I haven't agreed with everything Mr. Arpey has said and done, but it takes guts to take the blame for the 3,000+ cancellations for MD-80 inspections, and I respect him for it. He's a class act.
AAJFKSJUBKLYN From United States of America, joined Jul 2007, 837 posts, RR: 2 Reply 2, posted (5 years 1 month 2 weeks 1 day ago) and read 1140 times:
Quoting EXAAUADL (Reply 1): I'd like to see someone blame the FAA as well
Kudos to that statement..the FAA is a HUGE joke!!!!! Its cloudy in NY...I am sure there are flight delays. I especially got a kick out of an article in the NY daily news today about a women who they interviewed and she expressed frustrations about her 3 hour delay to Miami out of LGA. Needless to say, it was completely not applicable as AA doesn't fly MD80s to MIA out of LGA, and secondly her delay was because it was exceptionally sunny yesterday... Joking of course. It was because of weather related delay where the plane was coming from. Of course this article was all about the MD80...leave it the media to mix different issues.
AAJFKSJUBKLYN From United States of America, joined Jul 2007, 837 posts, RR: 2 Reply 3, posted (5 years 1 month 2 weeks 1 day ago) and read 1129 times:
And yes Arpey did a good job yesterday. He is a pretty decent person stuck in a wildly casted dramatic affair at AA these days.

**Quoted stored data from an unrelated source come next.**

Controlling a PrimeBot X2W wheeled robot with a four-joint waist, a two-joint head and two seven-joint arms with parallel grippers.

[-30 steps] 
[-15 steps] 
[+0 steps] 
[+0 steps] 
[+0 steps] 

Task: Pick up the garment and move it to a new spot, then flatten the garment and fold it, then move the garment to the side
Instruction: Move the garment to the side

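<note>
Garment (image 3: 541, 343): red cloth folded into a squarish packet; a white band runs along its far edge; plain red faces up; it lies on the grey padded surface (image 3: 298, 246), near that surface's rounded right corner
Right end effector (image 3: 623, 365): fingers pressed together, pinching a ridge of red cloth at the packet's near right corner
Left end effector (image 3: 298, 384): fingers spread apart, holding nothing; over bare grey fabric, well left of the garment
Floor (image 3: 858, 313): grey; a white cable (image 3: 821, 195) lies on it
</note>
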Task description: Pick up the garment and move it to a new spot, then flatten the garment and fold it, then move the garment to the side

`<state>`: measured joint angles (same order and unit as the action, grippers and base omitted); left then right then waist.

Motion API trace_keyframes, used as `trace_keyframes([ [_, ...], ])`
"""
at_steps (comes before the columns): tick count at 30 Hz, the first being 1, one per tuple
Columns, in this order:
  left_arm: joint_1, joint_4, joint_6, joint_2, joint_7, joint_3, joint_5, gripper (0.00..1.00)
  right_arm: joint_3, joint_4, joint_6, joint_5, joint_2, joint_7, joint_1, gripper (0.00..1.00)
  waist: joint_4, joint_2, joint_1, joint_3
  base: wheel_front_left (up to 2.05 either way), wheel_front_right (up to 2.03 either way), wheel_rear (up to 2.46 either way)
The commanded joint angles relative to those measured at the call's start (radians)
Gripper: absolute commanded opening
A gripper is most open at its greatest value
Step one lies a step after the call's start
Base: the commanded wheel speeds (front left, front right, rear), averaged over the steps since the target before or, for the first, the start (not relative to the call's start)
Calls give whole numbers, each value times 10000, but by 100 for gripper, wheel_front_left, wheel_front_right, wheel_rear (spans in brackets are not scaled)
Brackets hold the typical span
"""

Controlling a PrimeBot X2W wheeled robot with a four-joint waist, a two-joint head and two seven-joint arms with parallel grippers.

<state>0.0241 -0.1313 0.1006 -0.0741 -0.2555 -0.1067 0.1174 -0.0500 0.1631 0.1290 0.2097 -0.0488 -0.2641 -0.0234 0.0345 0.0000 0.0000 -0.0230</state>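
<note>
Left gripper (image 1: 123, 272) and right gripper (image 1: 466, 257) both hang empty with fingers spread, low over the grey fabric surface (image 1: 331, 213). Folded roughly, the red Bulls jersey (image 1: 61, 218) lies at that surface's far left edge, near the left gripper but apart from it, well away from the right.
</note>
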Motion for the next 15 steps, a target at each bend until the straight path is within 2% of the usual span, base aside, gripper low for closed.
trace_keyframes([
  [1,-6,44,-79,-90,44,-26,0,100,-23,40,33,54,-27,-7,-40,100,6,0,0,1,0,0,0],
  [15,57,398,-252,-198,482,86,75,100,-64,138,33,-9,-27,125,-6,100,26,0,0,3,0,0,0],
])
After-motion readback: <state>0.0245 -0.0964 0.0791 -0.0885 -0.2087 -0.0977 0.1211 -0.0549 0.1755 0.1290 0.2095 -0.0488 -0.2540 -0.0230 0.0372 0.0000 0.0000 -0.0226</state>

Commavia From United States of America, joined Apr 2005, 10193 posts, RR: 62 Reply 4, posted (5 years 1 month 2 weeks 1 day ago) and read 1121 times:
Arpey is a smart guy. And he's a nice guy. I've met him numerous times - he's a genuinely good man. As leader of AMR, he's done some things I think were very smart and some that were very stupid.
But in this case, yes, I do think he has done a fairly good job of clearly taking responsibility for these groundings - even though the people really to blame appear to be the bureaucratic Keystone Kops at the FAA. AA's mechanics are certainly not to blame, and frankly, neither is Arpey, but it is commendable that he took responsibility.
Quoting EXAAUADL (Reply 1): I'd like to see someone blame the FAA as well
Give it time.
I have confidence that, if, indeed, this ends up being what it looks like to me - a blatant case of a government agency abusing power and shifting blame to cover their own a** - it will eventually come to light for the world to see.
The media that has been all-too-quick to blame airlines (these MD80 groundings, the dead woman on the PAP-JFK flight, etc.) will have to cover the story of government abuse then.
If there's one thing the moron media likes more than reporting on the failings of the private sector, it's reporting on the failings of the public sector.